La ferrovia rappresenta un'infrastruttura di particolare rilievo per Montesarchio e per l'intera Valle Caudina, dopo un lungo periodo di interruzione del servizio che ha coinvolto quotidianamente lavoratori, studenti e pendolari.
Le date della riapertura cambiano
Nei mesi scorsi EAV aveva indicato il completamento delle attività propedeutiche entro settembre 2026, con il successivo avvio dell'iter per l'autorizzazione alla messa in servizio presso ANSFISA.
La prospettiva per la riapertura era stata inizialmente collocata a gennaio 2027, per poi essere ricondotta al primo trimestre del 2027.
Nel servizio della TGR Campania del 17 settembre, invece, l'Amministratore unico di EAV Pietro Diamantini avrebbe indicato come nuova prospettiva per il ritorno in esercizio della linea l'autunno del 2027, facendo riferimento anche ai numerosi furti di rame registrati lungo l'infrastruttura.
Una modifica della tempistica che, per il sindaco di Montesarchio, necessita di un chiarimento puntuale.
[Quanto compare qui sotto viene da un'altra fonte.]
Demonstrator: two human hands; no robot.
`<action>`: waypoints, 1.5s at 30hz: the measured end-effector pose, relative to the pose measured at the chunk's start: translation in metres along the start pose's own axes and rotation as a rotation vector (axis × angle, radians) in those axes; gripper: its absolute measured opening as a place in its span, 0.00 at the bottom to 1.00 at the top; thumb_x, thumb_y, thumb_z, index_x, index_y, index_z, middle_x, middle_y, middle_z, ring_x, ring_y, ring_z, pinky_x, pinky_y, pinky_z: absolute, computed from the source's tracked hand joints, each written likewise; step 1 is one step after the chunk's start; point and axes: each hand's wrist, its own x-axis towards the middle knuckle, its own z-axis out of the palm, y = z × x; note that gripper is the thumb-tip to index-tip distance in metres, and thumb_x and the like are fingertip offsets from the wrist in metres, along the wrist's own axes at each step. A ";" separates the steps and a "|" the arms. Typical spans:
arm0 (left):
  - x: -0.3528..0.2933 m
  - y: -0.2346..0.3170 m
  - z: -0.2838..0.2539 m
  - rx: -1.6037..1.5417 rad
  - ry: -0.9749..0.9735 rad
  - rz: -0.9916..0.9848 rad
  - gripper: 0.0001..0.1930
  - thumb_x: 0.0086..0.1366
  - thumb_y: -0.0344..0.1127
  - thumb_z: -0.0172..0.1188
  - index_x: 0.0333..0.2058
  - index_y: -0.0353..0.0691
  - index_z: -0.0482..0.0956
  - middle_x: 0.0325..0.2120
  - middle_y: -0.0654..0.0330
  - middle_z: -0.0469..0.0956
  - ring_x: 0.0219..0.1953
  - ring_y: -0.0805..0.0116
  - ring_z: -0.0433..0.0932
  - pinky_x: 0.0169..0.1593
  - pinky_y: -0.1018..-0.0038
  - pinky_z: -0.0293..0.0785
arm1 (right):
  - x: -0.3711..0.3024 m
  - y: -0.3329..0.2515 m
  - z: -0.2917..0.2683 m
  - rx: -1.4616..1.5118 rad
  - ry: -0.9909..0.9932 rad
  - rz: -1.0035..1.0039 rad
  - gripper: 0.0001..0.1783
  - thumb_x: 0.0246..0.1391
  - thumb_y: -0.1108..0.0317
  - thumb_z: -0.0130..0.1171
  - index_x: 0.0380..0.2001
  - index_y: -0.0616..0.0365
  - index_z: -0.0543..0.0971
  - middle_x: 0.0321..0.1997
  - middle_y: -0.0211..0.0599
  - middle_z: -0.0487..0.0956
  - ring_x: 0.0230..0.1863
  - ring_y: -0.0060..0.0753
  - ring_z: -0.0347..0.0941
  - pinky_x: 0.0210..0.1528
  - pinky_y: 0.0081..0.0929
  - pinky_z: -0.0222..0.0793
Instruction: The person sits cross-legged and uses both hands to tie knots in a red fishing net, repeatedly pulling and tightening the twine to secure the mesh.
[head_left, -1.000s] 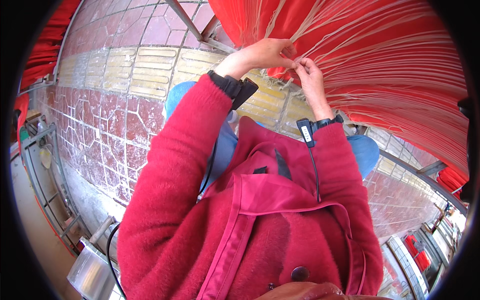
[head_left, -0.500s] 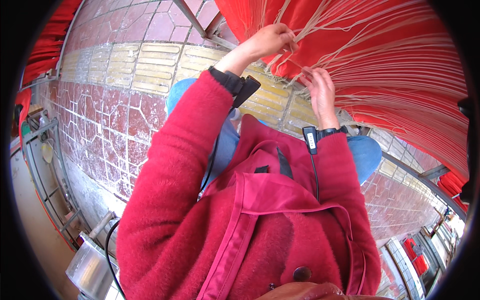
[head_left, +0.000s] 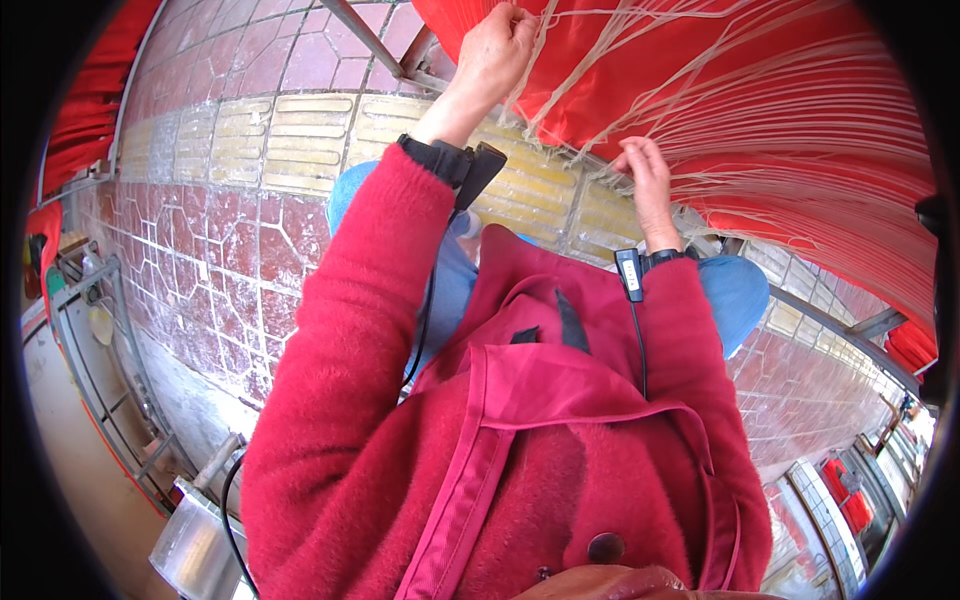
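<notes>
Long, thin pale strands (head_left: 775, 117) lie in rows over a red cloth (head_left: 600, 85), with bunched, tangled ends along its near edge. My left hand (head_left: 492, 58) is at the cloth's far left corner, its fingers closed around a few of the pale strands. Lower and to the right, my right hand (head_left: 648, 182) is held at the near edge beside the strand ends. Its fingers are bent and drawn together; what lies between the fingertips is too small to make out. Each wrist wears a black strap with a small device.
A metal frame (head_left: 375, 40) runs under the cloth. Tiled pavement with a yellow ribbed strip (head_left: 310, 135) lies around my knees. More red cloth (head_left: 100, 105) hangs at far left, above a metal rack (head_left: 110, 300). A metal container (head_left: 200, 545) stands low at left.
My left hand has moved up and left, away from my right hand. The strand that stretched between them no longer shows there. My right hand has hardly moved.
</notes>
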 end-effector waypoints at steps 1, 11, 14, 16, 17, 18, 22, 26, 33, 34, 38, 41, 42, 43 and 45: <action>0.001 -0.002 0.000 0.022 0.031 0.052 0.11 0.69 0.38 0.52 0.39 0.35 0.74 0.27 0.48 0.78 0.33 0.56 0.80 0.38 0.64 0.74 | -0.001 0.005 0.004 -0.134 -0.040 -0.043 0.09 0.64 0.63 0.54 0.40 0.56 0.75 0.28 0.28 0.76 0.34 0.21 0.73 0.40 0.22 0.69; 0.006 -0.008 -0.001 -0.032 0.130 0.096 0.09 0.68 0.35 0.52 0.40 0.35 0.74 0.28 0.48 0.78 0.33 0.55 0.80 0.37 0.65 0.74 | -0.006 0.036 0.011 -0.459 -0.194 0.036 0.10 0.58 0.63 0.57 0.39 0.56 0.81 0.33 0.35 0.81 0.37 0.26 0.76 0.42 0.24 0.69; 0.005 -0.005 -0.003 0.023 0.174 0.142 0.10 0.68 0.35 0.52 0.41 0.35 0.74 0.28 0.47 0.78 0.33 0.54 0.80 0.37 0.65 0.74 | -0.003 0.041 0.003 -0.466 -0.125 0.148 0.11 0.59 0.62 0.56 0.39 0.56 0.82 0.29 0.35 0.81 0.34 0.25 0.77 0.39 0.24 0.70; 0.004 -0.005 -0.004 0.030 0.173 0.137 0.09 0.68 0.35 0.52 0.40 0.35 0.74 0.28 0.46 0.78 0.33 0.53 0.80 0.37 0.64 0.74 | 0.001 0.044 -0.002 -0.482 -0.073 0.205 0.12 0.59 0.61 0.55 0.39 0.56 0.82 0.27 0.34 0.81 0.31 0.25 0.77 0.37 0.24 0.70; 0.004 -0.006 -0.004 0.036 0.180 0.139 0.09 0.68 0.35 0.53 0.40 0.35 0.74 0.28 0.46 0.78 0.33 0.53 0.80 0.37 0.64 0.74 | 0.002 0.045 -0.004 -0.495 -0.061 0.228 0.13 0.59 0.61 0.55 0.39 0.56 0.82 0.27 0.34 0.81 0.30 0.24 0.77 0.36 0.24 0.70; 0.004 -0.007 -0.003 0.042 0.187 0.142 0.09 0.67 0.35 0.53 0.40 0.35 0.74 0.28 0.45 0.78 0.34 0.52 0.80 0.37 0.64 0.74 | 0.003 0.046 -0.005 -0.520 -0.035 0.280 0.13 0.60 0.61 0.54 0.40 0.56 0.82 0.26 0.33 0.80 0.29 0.24 0.77 0.35 0.24 0.71; 0.004 -0.012 0.000 0.127 0.073 0.167 0.11 0.70 0.37 0.52 0.43 0.36 0.76 0.27 0.54 0.80 0.31 0.62 0.80 0.36 0.69 0.75 | 0.004 0.050 -0.002 -0.420 -0.125 0.195 0.12 0.60 0.62 0.56 0.41 0.56 0.81 0.29 0.32 0.81 0.32 0.22 0.76 0.38 0.22 0.70; 0.002 -0.019 0.005 0.114 -0.216 0.158 0.13 0.69 0.40 0.53 0.42 0.34 0.78 0.29 0.57 0.82 0.30 0.71 0.80 0.37 0.74 0.76 | 0.007 0.049 0.006 -0.294 -0.192 0.166 0.12 0.58 0.64 0.58 0.42 0.56 0.81 0.33 0.30 0.81 0.36 0.21 0.75 0.41 0.21 0.70; -0.004 -0.019 0.010 0.078 -0.551 0.048 0.14 0.63 0.41 0.57 0.39 0.37 0.80 0.30 0.50 0.82 0.34 0.56 0.83 0.40 0.66 0.77 | 0.018 0.049 0.016 -0.314 -0.209 0.143 0.10 0.57 0.69 0.59 0.43 0.56 0.81 0.35 0.30 0.81 0.38 0.21 0.74 0.43 0.21 0.70; -0.004 -0.017 0.010 0.075 -0.566 0.043 0.14 0.63 0.41 0.57 0.39 0.36 0.80 0.30 0.50 0.82 0.34 0.56 0.83 0.40 0.66 0.77 | 0.023 0.050 0.019 -0.293 -0.195 0.157 0.11 0.58 0.69 0.59 0.43 0.57 0.81 0.36 0.31 0.81 0.39 0.21 0.75 0.44 0.21 0.70; -0.003 -0.012 0.006 0.106 -0.619 0.048 0.13 0.63 0.41 0.57 0.37 0.36 0.80 0.29 0.51 0.82 0.33 0.58 0.83 0.39 0.66 0.76 | 0.050 0.059 0.024 -0.272 -0.134 0.152 0.15 0.61 0.66 0.57 0.49 0.60 0.78 0.40 0.30 0.80 0.40 0.19 0.74 0.41 0.19 0.70; -0.002 -0.007 0.001 0.138 -0.690 0.013 0.13 0.66 0.41 0.55 0.39 0.36 0.79 0.30 0.55 0.82 0.35 0.66 0.81 0.41 0.71 0.74 | 0.070 0.071 0.027 -0.257 -0.032 0.107 0.20 0.62 0.65 0.57 0.55 0.60 0.74 0.49 0.36 0.79 0.43 0.22 0.74 0.43 0.21 0.71; -0.002 -0.006 0.001 0.138 -0.698 0.019 0.13 0.66 0.41 0.56 0.38 0.36 0.79 0.30 0.55 0.82 0.35 0.66 0.81 0.41 0.71 0.74 | 0.074 0.075 0.025 -0.246 -0.055 0.098 0.26 0.63 0.64 0.56 0.61 0.61 0.68 0.57 0.42 0.75 0.46 0.25 0.75 0.45 0.23 0.72; -0.002 -0.005 0.000 0.139 -0.705 0.025 0.13 0.66 0.41 0.56 0.38 0.36 0.79 0.29 0.56 0.82 0.35 0.65 0.81 0.41 0.71 0.74 | 0.078 0.079 0.024 -0.270 -0.016 0.091 0.27 0.62 0.64 0.56 0.62 0.61 0.67 0.59 0.43 0.74 0.46 0.26 0.75 0.45 0.23 0.72; -0.003 -0.003 0.000 0.129 -0.710 0.020 0.14 0.66 0.42 0.55 0.38 0.36 0.79 0.29 0.56 0.81 0.34 0.65 0.80 0.41 0.70 0.73 | 0.081 0.091 0.024 -0.318 0.064 0.079 0.29 0.62 0.63 0.56 0.64 0.62 0.65 0.61 0.47 0.72 0.45 0.26 0.76 0.44 0.24 0.73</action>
La richiesta del Comune a EAV
Sandomenico ha quindi chiesto formalmente alla società di conoscere lo stato effettivo dei lavori, delle prove e delle certificazioni, oltre alle informazioni relative all'iter autorizzativo.
Tra i punti sui quali il Comune chiede risposte c'è anche la questione dei furti di rame e, soprattutto, l'indicazione di un cronoprogramma ufficiale e aggiornato per la riapertura della linea.
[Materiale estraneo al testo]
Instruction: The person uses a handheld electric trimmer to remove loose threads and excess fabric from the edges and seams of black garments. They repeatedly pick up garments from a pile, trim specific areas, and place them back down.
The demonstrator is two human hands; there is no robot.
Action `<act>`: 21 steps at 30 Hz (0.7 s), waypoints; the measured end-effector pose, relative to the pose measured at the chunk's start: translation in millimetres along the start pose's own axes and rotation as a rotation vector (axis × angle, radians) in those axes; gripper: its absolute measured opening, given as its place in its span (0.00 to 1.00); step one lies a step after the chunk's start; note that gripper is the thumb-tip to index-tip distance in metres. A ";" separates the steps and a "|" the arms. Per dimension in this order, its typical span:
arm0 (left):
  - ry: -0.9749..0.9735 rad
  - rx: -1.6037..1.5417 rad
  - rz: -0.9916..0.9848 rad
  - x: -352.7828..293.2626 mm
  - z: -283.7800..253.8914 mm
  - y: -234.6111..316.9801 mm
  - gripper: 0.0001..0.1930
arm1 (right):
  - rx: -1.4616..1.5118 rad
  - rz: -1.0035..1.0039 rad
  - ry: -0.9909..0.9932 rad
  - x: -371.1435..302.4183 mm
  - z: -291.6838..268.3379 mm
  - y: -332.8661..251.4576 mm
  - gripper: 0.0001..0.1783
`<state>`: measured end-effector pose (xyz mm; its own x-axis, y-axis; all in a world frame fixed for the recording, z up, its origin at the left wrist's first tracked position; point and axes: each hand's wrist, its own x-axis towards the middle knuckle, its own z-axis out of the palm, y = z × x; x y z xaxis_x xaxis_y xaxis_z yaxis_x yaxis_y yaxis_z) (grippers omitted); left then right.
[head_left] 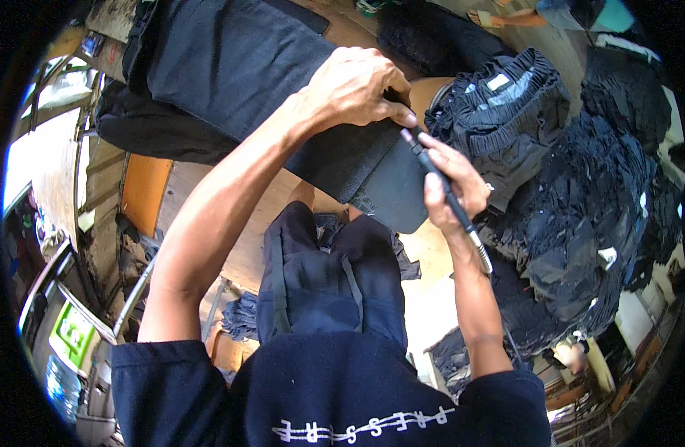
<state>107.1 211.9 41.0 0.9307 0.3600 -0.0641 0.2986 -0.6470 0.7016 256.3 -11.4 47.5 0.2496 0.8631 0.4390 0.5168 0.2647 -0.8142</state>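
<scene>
A long black garment (238, 67), apparently trousers, lies folded across in front of me, its near end reaching toward my knees. My left hand (357, 86) is closed at its right edge, thumb and fingers pinched on the cloth. In my right hand (462, 182) is a slim black pen-shaped tool (467, 223) with a coiled metal spring at its rear end. Its front end points up and left, close to my left thumb. What lies right under the tip is hidden by my fingers. A smooth dark panel (398, 182) hangs beneath the tool.
On the right rises a large heap of dark cloth (581, 216). A gathered-waist black garment (499, 97) lies beyond my right hand. Another person's foot (499, 18) shows at the far right. A water bottle (61, 384) and a green-and-white package (72, 333) stand at the left.
</scene>
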 end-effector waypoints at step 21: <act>0.023 -0.169 -0.098 -4.1 7.4 9.5 0.17 | -0.021 -0.056 -0.125 -10.7 -5.5 25.5 0.16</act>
<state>107.6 199.3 42.7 0.8930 0.4329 -0.1232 0.3464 -0.4865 0.8021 271.3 -16.2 24.1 0.1168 0.8942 0.4322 0.5448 0.3062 -0.7807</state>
La richiesta, precisa il sindaco, non punta a comprimere i tempi delle verifiche necessarie per garantire la sicurezza dell'infrastruttura.
«Non chiediamo di abbreviare le verifiche necessarie alla sicurezza. Chiediamo certezza sui tempi e trasparenza sulle scadenze», sottolinea Sandomenico.
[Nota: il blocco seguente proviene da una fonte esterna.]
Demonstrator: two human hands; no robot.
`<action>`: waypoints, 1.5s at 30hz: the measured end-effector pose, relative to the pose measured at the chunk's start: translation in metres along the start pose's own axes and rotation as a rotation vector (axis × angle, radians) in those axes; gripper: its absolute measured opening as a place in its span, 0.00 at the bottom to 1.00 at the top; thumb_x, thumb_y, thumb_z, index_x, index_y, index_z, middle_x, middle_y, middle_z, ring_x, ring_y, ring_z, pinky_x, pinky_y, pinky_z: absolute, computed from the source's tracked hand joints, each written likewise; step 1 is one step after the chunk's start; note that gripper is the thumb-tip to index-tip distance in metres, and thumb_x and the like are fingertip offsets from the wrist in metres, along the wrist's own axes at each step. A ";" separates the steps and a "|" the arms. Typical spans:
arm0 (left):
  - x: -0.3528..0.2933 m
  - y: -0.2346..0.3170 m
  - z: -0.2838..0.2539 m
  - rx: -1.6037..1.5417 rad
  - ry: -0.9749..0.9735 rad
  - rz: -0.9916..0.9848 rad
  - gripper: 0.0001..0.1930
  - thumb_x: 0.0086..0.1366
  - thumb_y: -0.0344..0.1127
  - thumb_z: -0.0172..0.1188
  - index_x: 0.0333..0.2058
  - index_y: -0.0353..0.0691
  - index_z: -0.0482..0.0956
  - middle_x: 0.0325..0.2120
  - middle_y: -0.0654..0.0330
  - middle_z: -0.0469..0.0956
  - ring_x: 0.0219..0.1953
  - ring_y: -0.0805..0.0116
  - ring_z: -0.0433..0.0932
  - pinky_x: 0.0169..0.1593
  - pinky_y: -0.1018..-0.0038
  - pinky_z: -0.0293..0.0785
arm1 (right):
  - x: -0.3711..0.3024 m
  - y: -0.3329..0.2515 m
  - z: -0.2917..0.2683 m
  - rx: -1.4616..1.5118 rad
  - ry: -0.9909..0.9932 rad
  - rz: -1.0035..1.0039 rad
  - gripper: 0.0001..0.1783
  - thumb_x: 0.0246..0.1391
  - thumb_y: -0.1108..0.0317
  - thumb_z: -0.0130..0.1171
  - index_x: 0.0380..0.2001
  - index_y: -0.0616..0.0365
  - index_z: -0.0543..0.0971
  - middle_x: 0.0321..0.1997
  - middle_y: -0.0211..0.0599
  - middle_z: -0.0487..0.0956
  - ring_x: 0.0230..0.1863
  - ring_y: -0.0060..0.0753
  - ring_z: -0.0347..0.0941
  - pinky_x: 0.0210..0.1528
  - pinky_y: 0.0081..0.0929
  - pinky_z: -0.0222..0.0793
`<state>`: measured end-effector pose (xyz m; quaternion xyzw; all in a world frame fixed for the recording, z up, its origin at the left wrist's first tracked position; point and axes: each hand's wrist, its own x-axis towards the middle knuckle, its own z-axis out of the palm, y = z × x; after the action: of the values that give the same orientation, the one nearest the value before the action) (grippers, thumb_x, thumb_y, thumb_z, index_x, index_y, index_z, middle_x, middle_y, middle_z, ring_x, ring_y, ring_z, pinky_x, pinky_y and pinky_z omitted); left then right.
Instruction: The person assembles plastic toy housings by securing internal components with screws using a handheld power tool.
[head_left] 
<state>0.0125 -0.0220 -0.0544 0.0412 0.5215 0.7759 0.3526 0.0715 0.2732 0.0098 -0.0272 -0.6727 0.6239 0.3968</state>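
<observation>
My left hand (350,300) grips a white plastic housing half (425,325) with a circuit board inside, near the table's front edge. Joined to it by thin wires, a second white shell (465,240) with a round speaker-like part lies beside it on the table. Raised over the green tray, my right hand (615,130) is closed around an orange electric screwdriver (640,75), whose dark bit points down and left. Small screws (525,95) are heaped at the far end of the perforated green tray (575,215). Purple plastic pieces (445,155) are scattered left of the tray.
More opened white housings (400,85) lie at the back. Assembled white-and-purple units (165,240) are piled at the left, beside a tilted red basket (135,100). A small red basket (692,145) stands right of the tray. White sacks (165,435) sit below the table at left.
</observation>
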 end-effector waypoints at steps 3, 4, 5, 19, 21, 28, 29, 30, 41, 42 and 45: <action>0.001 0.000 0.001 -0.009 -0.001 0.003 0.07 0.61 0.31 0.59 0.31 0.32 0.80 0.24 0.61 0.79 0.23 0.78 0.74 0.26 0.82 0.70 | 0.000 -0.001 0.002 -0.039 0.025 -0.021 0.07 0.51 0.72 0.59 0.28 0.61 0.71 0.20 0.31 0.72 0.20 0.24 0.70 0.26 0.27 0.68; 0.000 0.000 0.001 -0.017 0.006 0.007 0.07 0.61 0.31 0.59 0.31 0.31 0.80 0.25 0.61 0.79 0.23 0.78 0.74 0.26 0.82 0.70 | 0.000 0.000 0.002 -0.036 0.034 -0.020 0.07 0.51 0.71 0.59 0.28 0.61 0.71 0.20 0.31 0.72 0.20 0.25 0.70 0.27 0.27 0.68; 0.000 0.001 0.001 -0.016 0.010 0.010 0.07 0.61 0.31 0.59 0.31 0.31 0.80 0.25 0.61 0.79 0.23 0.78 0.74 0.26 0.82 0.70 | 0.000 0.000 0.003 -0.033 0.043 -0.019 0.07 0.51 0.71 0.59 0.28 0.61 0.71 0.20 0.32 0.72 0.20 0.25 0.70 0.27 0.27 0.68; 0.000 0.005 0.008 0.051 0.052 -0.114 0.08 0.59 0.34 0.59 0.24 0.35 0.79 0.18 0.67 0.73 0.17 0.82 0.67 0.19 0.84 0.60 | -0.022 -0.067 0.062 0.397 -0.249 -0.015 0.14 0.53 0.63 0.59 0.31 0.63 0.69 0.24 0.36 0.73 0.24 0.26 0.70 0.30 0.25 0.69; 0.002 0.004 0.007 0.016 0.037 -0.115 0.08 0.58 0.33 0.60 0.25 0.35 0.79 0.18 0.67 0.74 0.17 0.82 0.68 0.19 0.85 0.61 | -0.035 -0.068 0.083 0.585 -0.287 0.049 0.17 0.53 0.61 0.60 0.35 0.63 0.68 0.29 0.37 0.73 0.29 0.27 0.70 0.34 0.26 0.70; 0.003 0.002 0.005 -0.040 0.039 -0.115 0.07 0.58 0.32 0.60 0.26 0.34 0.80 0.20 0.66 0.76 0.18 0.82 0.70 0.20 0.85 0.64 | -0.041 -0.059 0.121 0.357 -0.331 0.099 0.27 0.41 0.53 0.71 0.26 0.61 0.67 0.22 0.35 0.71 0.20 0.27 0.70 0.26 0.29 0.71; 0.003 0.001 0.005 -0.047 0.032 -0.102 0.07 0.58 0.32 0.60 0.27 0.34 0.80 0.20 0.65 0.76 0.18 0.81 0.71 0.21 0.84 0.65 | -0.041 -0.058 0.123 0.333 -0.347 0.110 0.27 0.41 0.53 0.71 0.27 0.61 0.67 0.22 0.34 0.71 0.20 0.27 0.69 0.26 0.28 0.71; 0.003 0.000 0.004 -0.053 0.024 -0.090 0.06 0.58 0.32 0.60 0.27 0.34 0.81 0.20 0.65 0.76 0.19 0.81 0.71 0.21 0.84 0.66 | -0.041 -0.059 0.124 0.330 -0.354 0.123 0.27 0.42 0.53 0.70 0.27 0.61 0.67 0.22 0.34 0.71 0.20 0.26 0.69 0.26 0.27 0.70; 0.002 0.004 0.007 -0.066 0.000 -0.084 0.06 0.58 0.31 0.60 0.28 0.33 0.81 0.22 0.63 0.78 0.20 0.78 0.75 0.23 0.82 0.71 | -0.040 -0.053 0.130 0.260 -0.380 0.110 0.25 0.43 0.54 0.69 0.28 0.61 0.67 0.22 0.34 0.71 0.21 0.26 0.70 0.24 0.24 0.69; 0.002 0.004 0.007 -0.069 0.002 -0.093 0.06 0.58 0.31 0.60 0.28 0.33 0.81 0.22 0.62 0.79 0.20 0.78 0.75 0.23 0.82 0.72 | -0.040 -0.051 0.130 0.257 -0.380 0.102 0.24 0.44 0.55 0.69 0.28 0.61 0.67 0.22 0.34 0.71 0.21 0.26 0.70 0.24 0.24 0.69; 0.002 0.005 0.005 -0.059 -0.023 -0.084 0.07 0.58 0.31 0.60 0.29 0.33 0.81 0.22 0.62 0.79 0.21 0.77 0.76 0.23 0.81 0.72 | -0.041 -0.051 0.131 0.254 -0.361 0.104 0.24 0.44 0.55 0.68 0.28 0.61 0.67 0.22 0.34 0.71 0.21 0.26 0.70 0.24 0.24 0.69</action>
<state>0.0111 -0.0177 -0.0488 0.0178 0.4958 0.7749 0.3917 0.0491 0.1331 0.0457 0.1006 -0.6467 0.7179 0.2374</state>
«La Valle Caudina non può programmare la mobilità su date che cambiano»
Il tema, secondo il primo cittadino, va oltre il semplice calendario dei lavori. Dopo anni di disagi, la comunità della Valle Caudina avrebbe bisogno di riferimenti certi per poter programmare la propria mobilità.
«Dopo anni di sacrifici, la Valle Caudina non può programmare la propria mobilità sulla base di date che cambiano nel tempo», afferma il sindaco.
La ferrovia Cancello-Benevento viene infatti considerata non soltanto come un collegamento ferroviario, ma come un'infrastruttura che incide direttamente sulla mobilità degli studenti e dei lavoratori, sui collegamenti con Napoli e Benevento e sulle prospettive economiche dell'intera area.
«Cronoprogrammi chiari e impegni verificabili»
Sandomenico richiama infine quanto già sostenuto pubblicamente nel maggio scorso: la necessità di avere cronoprogrammi chiari, trasparenza sugli interventi e impegni verificabili.
Ora il sindaco chiede che quegli impegni vengano aggiornati e formalizzati.
La domanda posta all'EAV è dunque precisa: a che punto è realmente il percorso verso la riapertura della Cancello-Benevento e qual è oggi la data prevista per il ritorno dei treni?
Per la Valle Caudina, dopo anni di attesa, conoscere una scadenza ufficiale non è soltanto una questione di calendario, ma un elemento fondamentale per tornare a programmare mobilità, studio e lavoro.